## Exercise:
Each line below must be written out exactly as shown.
*** Opening Information shown ***
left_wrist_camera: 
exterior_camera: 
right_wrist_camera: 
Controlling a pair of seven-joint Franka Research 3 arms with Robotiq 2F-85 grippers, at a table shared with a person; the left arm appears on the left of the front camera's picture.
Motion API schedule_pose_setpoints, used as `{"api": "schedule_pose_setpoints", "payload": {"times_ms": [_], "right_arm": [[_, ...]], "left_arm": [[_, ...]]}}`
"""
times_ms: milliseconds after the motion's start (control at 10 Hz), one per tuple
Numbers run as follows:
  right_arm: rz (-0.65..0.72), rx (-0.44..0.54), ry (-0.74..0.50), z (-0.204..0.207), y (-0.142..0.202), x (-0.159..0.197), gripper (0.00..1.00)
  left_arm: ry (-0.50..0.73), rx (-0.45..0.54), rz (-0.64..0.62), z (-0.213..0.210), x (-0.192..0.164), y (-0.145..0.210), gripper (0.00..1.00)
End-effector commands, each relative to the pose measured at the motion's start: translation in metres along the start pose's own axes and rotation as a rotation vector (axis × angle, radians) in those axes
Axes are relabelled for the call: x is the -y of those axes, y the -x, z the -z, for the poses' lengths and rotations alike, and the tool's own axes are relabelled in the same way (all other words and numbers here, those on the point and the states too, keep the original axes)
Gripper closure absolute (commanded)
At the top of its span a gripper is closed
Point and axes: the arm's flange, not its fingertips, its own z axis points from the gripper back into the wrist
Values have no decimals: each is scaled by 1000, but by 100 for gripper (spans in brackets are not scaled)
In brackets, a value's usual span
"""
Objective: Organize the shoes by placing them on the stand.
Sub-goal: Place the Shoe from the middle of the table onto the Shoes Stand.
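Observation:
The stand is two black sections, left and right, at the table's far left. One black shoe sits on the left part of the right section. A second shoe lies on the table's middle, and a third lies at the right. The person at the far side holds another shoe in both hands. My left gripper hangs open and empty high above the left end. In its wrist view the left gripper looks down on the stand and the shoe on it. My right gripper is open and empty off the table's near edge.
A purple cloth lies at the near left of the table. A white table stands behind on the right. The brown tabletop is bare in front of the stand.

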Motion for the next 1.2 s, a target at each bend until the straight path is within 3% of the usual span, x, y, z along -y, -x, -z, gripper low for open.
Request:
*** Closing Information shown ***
## Result of this exercise:
left_wrist_camera: 
exterior_camera: 
right_wrist_camera: 
Controlling a pair of seven-joint Franka Research 3 arms with Robotiq 2F-85 grippers, at a table shared with a person; the left arm appears on the left of the front camera's picture.
Motion API schedule_pose_setpoints, used as `{"api": "schedule_pose_setpoints", "payload": {"times_ms": [_], "right_arm": [[_, ...]], "left_arm": [[_, ...]]}}`
"""
times_ms: milliseconds after the motion's start (control at 10 Hz), one per tuple
Numbers run as follows:
  right_arm: rz (-0.65..0.72), rx (-0.44..0.54), ry (-0.74..0.50), z (-0.204..0.207), y (-0.142..0.202), x (-0.159..0.197), gripper (0.00..1.00)
  left_arm: ry (-0.50..0.73), rx (-0.45..0.54), rz (-0.64..0.62), z (-0.213..0.210), x (-0.192..0.164), y (-0.145..0.210), gripper (0.00..1.00)
End-effector commands, each relative to the pose measured at the motion's start: translation in metres along the start pose's own axes and rotation as a rotation vector (axis × angle, radians) in those axes
Axes are relabelled for the call: x is the -y of those axes, y the -x, z the -z, for the poses' lengths and rotations alike, and the tool's own axes are relabelled in the same way (all other words and numbers here, those on the point and the states too, keep the original axes)
Gripper closure absolute (commanded)
At the top of its span a gripper is closed
Point and axes: the arm's flange, not its fingertips, its own z axis points from the gripper back into the wrist
Values have no decimals: each is scaled by 1000, but by 100 for gripper (spans in brackets are not scaled)
In brackets, a value's usual span
"""
Objective: Organize the shoes by placing them on the stand.
Sub-goal: Place the Shoe from the middle of the table onto the Shoes Stand.
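Observation:
The stand is two black sections, left and right, at the table's far left. One black shoe sits on the left part of the right section. A second shoe lies on the table's middle, and a third lies at the right. The person at the far side holds another shoe in both hands. My left gripper hangs open and empty high above the left end. In its wrist view the left gripper looks down on the stand and the shoe on it. My right gripper is open and empty off the table's near edge.
A purple cloth lies at the near left of the table. A white table stands behind on the right. The brown tabletop is bare in front of the stand.
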
Motion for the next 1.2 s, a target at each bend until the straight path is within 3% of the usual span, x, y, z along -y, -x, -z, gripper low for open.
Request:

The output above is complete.